Это был сутуловатый, болезненного вида человек лет тридцати пяти. Впалые щеки землистого цвета, глубоко запавшие глаза, подведенные синевой подглазины. Стоит перед грозным начальником окротдела — руки по швам. Синюшные губы покусывает. Глаза налились страхом. Ни единой мысли в них.
— Почему умолчал о том, что водил Тесляренко в гальюн? — допытывался Ласточкин у бойца, на красных петлицах которого были вышиты крупные буквы — ОСНАЗ.
А тот — ни слова в ответ, ни полслова, лишь таращит глаза на начальника окротдела.
«Из последних трусов!» — подумал Сурмач, с открытой неприязнью рассматривая Безуха.
«Мог или не мог этот человек передать яд или отравить Тесляренко?» Сурмач решил: передать яд не мог, для этого нужна смелость, тут дело рискованное, а отравить — легче. Трусливого тянет на подлость.
Ласточкин был спокоен, словно допрос шел по заранее разработанному им плану. Он ни разу не повысил голос, не требовал от Безуха немедленных ответов. Поняв, что осназовец отупел от страха, сказал как-то просто, по-домашнему:
— Садись, Иван.
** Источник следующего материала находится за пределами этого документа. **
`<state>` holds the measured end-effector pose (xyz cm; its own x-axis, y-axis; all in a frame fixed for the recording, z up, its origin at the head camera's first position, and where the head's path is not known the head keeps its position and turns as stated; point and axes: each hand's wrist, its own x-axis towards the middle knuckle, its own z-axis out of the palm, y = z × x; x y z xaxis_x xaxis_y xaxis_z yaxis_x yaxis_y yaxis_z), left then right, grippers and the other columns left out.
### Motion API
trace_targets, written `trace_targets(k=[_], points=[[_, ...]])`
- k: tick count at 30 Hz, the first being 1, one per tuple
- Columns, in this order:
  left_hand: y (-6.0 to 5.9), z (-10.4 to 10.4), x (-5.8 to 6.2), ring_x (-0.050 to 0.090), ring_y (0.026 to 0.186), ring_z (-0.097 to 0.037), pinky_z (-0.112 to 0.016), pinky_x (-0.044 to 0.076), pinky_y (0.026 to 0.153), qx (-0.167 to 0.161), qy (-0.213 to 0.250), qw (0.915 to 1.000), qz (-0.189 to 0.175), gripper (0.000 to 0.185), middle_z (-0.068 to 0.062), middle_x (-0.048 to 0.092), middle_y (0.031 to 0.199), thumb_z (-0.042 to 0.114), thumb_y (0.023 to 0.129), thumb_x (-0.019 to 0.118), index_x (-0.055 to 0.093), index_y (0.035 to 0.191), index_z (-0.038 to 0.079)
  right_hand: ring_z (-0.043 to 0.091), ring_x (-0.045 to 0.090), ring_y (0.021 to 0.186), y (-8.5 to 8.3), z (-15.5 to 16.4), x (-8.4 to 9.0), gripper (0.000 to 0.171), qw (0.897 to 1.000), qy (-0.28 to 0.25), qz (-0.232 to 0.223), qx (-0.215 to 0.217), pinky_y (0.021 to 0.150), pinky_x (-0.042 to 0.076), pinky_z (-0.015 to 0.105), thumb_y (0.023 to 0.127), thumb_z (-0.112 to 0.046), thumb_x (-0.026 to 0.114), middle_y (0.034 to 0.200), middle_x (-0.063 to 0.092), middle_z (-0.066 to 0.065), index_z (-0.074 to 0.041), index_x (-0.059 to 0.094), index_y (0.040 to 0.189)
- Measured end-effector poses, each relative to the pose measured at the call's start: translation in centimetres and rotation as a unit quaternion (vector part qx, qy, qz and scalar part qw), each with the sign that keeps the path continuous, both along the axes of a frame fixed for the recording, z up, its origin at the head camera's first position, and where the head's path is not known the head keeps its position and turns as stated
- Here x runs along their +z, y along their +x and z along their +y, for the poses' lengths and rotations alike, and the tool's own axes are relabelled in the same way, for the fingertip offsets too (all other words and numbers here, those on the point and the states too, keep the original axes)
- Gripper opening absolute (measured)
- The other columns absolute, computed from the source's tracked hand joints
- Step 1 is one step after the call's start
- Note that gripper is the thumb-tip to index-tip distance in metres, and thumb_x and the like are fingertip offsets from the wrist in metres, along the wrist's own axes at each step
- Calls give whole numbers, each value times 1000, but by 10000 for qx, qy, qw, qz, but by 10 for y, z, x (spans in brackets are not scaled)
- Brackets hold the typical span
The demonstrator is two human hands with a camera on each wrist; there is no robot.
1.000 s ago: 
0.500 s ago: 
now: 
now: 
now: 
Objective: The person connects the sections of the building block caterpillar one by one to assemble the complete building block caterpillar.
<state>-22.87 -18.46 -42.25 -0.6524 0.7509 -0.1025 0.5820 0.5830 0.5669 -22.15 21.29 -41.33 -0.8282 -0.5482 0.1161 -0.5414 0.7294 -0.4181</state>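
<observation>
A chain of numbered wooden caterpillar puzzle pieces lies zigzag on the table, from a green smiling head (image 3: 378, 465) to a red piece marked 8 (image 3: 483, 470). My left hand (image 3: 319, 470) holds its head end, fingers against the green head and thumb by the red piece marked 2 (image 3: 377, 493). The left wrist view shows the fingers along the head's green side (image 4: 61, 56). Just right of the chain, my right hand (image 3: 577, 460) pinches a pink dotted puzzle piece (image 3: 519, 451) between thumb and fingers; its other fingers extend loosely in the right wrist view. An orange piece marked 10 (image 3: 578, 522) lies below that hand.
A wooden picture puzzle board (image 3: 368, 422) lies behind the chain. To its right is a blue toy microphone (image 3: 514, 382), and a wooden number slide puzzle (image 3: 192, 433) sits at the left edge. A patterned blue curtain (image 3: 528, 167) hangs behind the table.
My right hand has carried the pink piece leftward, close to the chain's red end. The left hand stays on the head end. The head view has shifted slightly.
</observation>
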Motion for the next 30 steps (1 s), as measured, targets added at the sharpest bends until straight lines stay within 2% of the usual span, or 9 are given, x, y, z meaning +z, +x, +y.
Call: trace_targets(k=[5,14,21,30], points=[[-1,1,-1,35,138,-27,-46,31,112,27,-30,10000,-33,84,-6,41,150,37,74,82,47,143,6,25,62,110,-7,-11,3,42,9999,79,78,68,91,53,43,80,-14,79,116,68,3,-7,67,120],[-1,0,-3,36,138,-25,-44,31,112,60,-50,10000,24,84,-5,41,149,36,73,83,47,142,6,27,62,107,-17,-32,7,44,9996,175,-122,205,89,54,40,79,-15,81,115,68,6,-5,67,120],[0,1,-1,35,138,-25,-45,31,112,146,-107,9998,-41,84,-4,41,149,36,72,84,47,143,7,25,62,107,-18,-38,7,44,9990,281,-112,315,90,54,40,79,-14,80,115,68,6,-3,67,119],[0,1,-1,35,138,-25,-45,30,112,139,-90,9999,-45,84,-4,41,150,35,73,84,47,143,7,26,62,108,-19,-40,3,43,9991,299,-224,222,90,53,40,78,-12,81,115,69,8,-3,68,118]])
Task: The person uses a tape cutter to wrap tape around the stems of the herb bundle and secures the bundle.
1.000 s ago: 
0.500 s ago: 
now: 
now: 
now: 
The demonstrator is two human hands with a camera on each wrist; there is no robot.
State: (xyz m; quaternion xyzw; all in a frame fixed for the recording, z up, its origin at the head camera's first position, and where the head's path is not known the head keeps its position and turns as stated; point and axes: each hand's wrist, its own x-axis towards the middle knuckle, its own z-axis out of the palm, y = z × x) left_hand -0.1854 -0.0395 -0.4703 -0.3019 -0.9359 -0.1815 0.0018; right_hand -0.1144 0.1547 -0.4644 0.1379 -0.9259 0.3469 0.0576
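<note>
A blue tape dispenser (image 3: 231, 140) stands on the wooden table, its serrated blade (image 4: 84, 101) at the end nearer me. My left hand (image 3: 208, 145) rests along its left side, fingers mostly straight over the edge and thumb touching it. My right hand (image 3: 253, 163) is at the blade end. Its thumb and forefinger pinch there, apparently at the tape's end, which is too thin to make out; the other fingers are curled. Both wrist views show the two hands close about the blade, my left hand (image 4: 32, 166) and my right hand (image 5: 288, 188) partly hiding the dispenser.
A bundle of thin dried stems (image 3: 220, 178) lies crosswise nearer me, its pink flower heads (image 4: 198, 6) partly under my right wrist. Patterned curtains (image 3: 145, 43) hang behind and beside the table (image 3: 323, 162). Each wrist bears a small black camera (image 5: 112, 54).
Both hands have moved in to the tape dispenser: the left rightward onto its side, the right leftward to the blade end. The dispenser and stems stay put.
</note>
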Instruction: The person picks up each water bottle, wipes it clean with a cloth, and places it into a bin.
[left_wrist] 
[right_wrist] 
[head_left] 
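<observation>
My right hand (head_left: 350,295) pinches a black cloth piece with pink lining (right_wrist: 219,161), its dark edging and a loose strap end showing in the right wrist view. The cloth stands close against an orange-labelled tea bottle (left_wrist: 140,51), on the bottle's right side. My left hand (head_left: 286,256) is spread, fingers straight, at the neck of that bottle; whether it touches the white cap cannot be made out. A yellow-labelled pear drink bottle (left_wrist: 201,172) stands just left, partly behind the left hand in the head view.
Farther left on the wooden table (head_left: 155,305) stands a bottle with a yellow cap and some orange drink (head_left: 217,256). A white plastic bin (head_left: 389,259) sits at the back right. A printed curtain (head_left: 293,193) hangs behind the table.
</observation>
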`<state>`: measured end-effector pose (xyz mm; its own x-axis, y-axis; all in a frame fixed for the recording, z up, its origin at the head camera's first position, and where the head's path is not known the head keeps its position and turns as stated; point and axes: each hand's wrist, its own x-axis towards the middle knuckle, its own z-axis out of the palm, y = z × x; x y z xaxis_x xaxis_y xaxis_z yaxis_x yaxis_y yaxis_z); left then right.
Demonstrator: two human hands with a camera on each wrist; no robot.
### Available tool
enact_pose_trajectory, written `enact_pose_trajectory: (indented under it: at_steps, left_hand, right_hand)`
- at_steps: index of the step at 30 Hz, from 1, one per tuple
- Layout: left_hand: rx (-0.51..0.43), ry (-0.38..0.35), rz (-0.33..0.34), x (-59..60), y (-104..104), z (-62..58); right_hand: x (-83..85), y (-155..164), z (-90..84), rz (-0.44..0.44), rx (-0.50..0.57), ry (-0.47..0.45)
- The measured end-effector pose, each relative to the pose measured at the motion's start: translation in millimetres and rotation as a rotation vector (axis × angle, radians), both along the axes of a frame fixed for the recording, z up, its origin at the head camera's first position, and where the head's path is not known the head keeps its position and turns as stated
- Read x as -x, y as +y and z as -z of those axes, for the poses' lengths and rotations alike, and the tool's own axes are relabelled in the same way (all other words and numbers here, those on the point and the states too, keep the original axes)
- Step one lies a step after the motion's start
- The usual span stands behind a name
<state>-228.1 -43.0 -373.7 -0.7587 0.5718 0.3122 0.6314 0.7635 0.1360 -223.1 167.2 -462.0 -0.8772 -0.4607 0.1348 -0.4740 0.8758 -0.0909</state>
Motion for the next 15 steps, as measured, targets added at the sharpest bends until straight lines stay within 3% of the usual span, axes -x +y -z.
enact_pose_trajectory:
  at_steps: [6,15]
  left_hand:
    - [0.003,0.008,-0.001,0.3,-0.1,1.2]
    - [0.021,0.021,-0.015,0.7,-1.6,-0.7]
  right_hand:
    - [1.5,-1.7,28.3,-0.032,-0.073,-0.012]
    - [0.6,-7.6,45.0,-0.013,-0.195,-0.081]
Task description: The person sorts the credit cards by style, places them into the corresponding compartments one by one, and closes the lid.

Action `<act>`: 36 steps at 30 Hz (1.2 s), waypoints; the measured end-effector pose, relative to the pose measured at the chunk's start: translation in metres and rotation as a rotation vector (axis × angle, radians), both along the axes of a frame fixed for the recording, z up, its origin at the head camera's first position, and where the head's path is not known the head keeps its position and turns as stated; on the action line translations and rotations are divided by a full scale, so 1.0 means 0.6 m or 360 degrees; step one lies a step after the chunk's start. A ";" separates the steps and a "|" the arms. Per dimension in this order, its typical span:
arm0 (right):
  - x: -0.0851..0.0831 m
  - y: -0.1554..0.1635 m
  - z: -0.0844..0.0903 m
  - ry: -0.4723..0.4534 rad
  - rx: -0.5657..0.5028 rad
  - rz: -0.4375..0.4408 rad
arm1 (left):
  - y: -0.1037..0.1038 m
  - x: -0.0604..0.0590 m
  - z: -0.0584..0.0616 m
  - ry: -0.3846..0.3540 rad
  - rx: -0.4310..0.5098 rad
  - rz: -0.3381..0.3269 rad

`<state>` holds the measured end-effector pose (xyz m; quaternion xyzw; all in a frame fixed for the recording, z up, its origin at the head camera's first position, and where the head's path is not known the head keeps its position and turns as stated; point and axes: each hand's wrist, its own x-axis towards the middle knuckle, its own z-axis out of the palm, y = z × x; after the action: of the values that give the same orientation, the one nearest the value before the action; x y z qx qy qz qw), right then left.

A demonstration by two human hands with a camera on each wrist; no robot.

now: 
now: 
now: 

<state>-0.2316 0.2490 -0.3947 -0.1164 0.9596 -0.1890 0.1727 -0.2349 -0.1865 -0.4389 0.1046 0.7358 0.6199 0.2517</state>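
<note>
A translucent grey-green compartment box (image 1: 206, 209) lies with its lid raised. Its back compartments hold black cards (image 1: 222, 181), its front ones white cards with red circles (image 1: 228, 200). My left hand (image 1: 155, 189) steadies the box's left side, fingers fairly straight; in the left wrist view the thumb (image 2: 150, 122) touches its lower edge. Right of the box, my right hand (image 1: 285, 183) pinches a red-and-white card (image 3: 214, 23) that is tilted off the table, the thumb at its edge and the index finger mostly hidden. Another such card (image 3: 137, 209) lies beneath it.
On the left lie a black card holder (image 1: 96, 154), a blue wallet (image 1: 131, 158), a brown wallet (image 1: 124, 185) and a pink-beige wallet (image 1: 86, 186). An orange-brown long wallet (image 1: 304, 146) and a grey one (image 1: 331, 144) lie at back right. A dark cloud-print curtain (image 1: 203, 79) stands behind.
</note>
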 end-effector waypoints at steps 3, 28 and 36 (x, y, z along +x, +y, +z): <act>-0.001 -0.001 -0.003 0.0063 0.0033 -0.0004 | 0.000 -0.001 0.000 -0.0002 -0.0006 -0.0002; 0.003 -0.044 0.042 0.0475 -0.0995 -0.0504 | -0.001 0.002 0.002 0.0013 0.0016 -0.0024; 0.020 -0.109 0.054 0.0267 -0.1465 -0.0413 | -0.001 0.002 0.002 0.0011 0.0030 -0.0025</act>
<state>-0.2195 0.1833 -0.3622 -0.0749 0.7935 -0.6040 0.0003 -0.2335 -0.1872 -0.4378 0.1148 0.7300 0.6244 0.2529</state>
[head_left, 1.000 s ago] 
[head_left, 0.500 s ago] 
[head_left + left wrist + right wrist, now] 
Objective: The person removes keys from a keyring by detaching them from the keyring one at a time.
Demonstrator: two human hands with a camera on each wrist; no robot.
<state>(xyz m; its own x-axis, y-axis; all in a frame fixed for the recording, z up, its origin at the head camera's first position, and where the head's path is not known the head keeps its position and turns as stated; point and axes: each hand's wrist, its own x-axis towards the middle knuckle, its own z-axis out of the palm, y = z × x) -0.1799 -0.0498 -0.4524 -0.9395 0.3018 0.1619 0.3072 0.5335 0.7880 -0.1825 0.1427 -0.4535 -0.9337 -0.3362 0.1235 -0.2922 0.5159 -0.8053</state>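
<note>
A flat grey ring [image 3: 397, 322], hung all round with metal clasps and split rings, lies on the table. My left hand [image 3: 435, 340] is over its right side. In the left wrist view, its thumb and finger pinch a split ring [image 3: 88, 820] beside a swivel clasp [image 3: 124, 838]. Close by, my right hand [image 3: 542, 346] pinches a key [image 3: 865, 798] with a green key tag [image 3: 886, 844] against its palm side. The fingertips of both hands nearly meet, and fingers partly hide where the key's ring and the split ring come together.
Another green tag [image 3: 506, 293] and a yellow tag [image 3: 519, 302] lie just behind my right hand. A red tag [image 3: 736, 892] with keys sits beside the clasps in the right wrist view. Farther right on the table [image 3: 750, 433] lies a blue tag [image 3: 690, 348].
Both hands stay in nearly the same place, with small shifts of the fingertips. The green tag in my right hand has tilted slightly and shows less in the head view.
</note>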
Воды дать или закурить для успокоения?
Безух отказался от всего:
— Благодарствую…
И это рабское, старорежимное «благодарствую» (словно бы половой в трактире, получивший чаевые) окончательно убедило Сурмача, что Безух в чем-то виноват, вернее, чувствует себя виноватым. «А если за тобою ничего нет, то что же ты трусишь?!»
Иван Спиридонович настаивать не стал: «не хочешь, как хочешь, была бы честь предложена», и спросил:
— С англичанами приходилось тебе встречаться?
Ошарашил Безуха такой вопрос. Озирается по сторонам, словно ищет опоры, поддержки. Неуютно ему в тесном кабинете начальника окротдела.
— Нет, не приходилось.
— А с немцами?
На остреньком, пегом носу допрашиваемого выступили росинки пота. Стер их тылом ладони:
— Нет.
Сурмач наводил о нем справки: Безух из местных, многодетный, живет с женой ладно, детей любит, особенно старшую — дочке четырнадцать лет. Мужик хозяйственный, да и как иначе — семь ртов надо кормить. По службе — исполнительный.